Requirement: Reproduce the whole of the data exactly.

*** Information supplied ***

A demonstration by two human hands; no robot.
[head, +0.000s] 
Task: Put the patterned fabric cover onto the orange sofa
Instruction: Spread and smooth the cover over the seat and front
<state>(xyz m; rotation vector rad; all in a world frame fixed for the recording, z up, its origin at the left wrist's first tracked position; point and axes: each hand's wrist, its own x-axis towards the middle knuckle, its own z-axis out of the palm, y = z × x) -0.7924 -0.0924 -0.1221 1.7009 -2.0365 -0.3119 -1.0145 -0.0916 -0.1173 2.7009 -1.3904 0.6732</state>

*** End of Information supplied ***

Answer to the problem:
A demonstration by two human hands; no robot.
[head, +0.000s] 
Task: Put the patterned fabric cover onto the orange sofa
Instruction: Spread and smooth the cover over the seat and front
<state>(xyz m; rotation vector rad; all in a world frame fixed for the recording, z up, its origin at the left wrist's first tracked position; point and axes: each hand's wrist, its own x-axis towards the middle knuckle, its own z-axis out of the palm, y = z × x) -0.7924 -0.0924 -0.1221 1.7009 -2.0365 -0.3119 -1.0145 -0.0916 -0.1173 2.7009 -1.3904 0.6732</state>

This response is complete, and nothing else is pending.